In Nolan’s day there were 150,000 textual variants set against the Textus Receptus, and Nolan sought to unearth the history of the transmission of the Greek and Latin manuscripts from the 3rd and 4th centuries, looking minutely at texts that had Origen’s and Eusebius’ “signatures” on them, in order to search out these matters of the texts’ integrity. To call his scholarly work mere “opinions” is unworthy an impartial investigator into historical/textual data.

Writing in his Preface, he says of his inquiries into a certain time period and the state of the text then,

At two periods only could he perceive the possibility of the ecclesiastical tradition having been interrupted; during the ascendancy of the Arian party under Constantine, and on its suppression under the elder Theodosius. The destruction of the sacred books in the Dioclesian persecution, and the revisal of the sacred text by Eusebius, furnished an adequate solution of the greatest difficulty which arose, from the varieties in the copies of the original text, and of the translations which differ from the Greek Vulgate. (p. xii)​
He goes into minute historical and textual details that are most pertinent in the 21st century, for the variants he deals with – and that at their sources! – are some of the very ones _we_ deal with today. It matters not there are new discoveries; they _may_ add much to our understanding, but they do not _necessarily_ detract from old discoveries. Nolan’s old discoveries are such that they remain most valuable to scholars at our present time.

Regarding P75, it was because the new information this papyrus supplied, and the paper Gordon Fee wrote on it and Origen, that I requested of you the essay, so I could check Nolan’s accuracy. I remember how once before you challenged me on a major point, and you were correct, and I had to concede that my views were wrong. I do not want to build on false information, and so I not only am open to new information, but actively seek it out. For who wants to build a house on sand?

Anyway, I am glad to be interacting with you again, as you do challenge me – which I value.

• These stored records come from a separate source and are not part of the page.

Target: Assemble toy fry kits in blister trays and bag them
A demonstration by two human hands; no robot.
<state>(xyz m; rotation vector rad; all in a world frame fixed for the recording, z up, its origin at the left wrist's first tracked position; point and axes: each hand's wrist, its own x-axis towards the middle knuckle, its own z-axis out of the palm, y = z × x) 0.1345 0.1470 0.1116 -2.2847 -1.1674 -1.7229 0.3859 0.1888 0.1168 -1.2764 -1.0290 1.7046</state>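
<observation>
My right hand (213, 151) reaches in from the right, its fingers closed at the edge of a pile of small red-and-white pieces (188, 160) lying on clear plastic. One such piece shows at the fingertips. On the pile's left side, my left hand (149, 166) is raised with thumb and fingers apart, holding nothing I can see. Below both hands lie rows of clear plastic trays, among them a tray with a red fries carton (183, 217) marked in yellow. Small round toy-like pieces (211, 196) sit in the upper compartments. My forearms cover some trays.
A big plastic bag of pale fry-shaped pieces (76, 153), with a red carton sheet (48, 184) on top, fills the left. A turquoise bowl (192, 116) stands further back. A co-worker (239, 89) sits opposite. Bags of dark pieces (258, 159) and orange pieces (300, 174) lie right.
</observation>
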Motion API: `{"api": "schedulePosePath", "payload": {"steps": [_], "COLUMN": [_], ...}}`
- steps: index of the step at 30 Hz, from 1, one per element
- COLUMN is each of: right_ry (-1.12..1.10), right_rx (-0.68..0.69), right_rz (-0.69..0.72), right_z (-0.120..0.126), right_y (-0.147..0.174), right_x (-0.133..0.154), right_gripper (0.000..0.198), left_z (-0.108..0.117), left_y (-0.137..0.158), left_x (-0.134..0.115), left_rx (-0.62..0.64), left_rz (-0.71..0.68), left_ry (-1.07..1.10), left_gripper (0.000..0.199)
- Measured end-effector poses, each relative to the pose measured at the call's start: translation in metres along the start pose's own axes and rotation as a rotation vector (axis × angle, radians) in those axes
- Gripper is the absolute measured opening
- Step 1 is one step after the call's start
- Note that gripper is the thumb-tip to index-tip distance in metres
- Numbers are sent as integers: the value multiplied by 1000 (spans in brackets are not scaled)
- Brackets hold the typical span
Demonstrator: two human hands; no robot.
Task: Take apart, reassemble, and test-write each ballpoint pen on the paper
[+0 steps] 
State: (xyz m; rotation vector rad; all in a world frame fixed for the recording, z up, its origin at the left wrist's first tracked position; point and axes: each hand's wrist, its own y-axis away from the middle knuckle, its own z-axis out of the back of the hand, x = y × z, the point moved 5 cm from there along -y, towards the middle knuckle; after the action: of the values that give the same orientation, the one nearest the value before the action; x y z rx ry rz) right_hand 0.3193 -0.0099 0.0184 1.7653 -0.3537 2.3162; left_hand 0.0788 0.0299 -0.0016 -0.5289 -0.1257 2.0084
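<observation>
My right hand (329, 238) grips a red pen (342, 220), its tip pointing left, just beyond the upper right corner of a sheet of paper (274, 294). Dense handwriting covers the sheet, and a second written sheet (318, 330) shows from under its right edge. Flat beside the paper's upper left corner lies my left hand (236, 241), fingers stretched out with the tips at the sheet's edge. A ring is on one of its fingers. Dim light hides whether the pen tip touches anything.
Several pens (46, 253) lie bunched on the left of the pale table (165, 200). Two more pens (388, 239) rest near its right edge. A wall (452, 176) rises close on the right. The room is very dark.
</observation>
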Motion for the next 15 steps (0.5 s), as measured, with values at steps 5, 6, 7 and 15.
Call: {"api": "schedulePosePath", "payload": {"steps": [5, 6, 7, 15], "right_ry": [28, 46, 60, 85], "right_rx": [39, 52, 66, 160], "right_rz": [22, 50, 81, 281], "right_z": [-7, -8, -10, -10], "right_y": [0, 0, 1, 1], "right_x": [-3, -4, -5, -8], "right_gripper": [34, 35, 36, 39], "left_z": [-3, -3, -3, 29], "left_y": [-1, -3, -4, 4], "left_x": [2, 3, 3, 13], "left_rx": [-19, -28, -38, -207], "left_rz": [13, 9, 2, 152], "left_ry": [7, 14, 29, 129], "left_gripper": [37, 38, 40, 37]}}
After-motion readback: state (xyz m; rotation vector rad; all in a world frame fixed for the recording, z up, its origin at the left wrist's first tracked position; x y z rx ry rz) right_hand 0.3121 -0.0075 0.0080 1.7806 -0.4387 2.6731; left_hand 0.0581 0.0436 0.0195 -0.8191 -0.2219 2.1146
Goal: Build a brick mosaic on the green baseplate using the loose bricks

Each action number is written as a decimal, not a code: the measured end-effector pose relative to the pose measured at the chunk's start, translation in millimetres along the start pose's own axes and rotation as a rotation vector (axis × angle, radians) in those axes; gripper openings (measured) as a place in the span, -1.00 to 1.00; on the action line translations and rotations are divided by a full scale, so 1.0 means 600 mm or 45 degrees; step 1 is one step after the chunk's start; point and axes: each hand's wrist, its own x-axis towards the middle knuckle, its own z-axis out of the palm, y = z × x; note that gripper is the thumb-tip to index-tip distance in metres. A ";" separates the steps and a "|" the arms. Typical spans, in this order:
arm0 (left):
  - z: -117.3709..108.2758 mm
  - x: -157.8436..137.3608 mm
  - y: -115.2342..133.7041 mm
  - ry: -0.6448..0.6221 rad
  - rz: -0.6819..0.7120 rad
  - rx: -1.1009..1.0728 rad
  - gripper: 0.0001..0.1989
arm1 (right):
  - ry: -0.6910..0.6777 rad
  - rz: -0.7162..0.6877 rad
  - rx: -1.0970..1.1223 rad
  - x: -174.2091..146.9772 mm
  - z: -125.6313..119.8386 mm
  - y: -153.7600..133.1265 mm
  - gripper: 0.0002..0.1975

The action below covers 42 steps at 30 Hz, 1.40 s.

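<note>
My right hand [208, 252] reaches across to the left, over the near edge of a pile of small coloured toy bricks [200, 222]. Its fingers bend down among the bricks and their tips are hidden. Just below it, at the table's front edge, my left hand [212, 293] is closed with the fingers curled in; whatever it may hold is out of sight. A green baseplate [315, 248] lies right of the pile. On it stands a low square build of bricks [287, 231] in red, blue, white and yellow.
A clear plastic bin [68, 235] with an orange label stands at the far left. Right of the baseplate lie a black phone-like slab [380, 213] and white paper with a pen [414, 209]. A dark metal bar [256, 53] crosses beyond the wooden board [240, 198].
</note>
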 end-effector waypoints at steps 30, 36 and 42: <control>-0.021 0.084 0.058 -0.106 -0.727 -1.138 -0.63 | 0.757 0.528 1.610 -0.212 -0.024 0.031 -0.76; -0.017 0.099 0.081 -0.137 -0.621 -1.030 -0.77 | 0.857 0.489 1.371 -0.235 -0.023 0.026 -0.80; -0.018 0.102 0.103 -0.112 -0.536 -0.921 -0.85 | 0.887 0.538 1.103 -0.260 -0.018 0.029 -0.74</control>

And just because something is “preserved” – exists – does not mean we should use it, or that it is good. Often we are presented with choices so as to exercise our judgment. There are many bad things which are “preserved”. God has not given us a _sanitized_ world. We are in a world of mixed things, and we learn to discriminate and thus grow in both moral and intellectual discernment.

I am very interested in the papyri, and I seek to give them their due place.

Steve


----------